И дон Манеко шумно захохотал, задрав голову и блеснув в глаза курьера золотой пластинкой с изображением морды разъяренного ягуара, украшавшей его широкую мускулистую грудь. Пластинку эту вместе с толстой золотой цепью, дважды обвивавшей загорелую шею хозяина, доставили дону Манеко ловцы крокодилов, промышлявшие в болотистых низовьях реки, бравшей начало у подножия горных ледников и шумными серебристыми водопадами сбегавшей со скал в долину. Цепь с пластинкой обнаружилась в животе одного из кайманов, очевидно заглотившего ее вместе с полудохлой форелью, обманутой золотым блеском мнимой добычи и снесенной стремительным течением реки прямо в пасть прожорливого хищника.
Дон Манеко обменял счастливую находку на два гарпуна, дважды обмотал шею золотой цепью и, опустив клыкастую морду зверя на уровень солнечного сплетения, постепенно проникся мыслью, что этот талисман достался ему по воле всемогущего Провидения, имеющего какие-то особенные виды в отношении его, дона Манеко Уриарте. Сперва эта мысль жила в нем как некое смутное ощущение, но после того, как клинок беглого раба-негра застрял в оскаленной пасти хищника и лишь слегка кольнул кожу в ямке под грудиной, дон Манеко вполне уверился в том, что золотая находка ниспослана ему свыше.
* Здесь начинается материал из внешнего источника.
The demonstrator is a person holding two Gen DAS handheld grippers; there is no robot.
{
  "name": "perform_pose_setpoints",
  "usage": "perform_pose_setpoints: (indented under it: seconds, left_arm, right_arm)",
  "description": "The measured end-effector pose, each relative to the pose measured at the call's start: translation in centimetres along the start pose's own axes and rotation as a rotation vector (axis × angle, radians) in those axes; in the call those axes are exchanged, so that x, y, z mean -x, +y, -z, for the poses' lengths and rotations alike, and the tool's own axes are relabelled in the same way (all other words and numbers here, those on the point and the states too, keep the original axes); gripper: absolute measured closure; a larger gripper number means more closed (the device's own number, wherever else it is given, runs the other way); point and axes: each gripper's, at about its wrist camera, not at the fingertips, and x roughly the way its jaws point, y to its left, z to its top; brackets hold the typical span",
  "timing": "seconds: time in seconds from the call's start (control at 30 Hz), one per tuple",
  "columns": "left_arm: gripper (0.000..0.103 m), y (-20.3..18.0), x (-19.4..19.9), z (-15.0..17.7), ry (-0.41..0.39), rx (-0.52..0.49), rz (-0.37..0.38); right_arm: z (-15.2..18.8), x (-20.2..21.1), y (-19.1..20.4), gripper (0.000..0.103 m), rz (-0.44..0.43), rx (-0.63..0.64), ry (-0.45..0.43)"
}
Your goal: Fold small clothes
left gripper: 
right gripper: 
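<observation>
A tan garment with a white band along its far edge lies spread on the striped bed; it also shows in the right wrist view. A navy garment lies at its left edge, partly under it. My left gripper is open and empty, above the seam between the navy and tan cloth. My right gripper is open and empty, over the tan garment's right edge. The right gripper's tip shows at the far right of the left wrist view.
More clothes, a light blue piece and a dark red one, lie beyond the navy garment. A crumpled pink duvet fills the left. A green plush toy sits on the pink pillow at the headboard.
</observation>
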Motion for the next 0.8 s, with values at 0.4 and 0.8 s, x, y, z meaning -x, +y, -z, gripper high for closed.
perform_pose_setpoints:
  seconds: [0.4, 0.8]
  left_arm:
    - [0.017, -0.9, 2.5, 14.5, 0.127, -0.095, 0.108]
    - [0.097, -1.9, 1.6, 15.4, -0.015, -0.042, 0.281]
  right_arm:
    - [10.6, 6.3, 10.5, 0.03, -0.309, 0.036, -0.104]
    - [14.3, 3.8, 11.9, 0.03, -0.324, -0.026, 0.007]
После того случая он иногда пристально вглядывался в ослепительно-белые горные пики на горизонте и не спускал с них глаз до тех пор, пока заходящее солнце не покрывало ледяную гряду черным зубчатым саваном, на много миль вылизывая влажными языками теней изнуренную дневным зноем долину. И тогда само солнце, зависшее на копьях ледников, представлялось дону Манеко оскаленной мордой огромного ягуара, загодя, еще до наступления полной тьмы, выискивающего себе очередную жертву.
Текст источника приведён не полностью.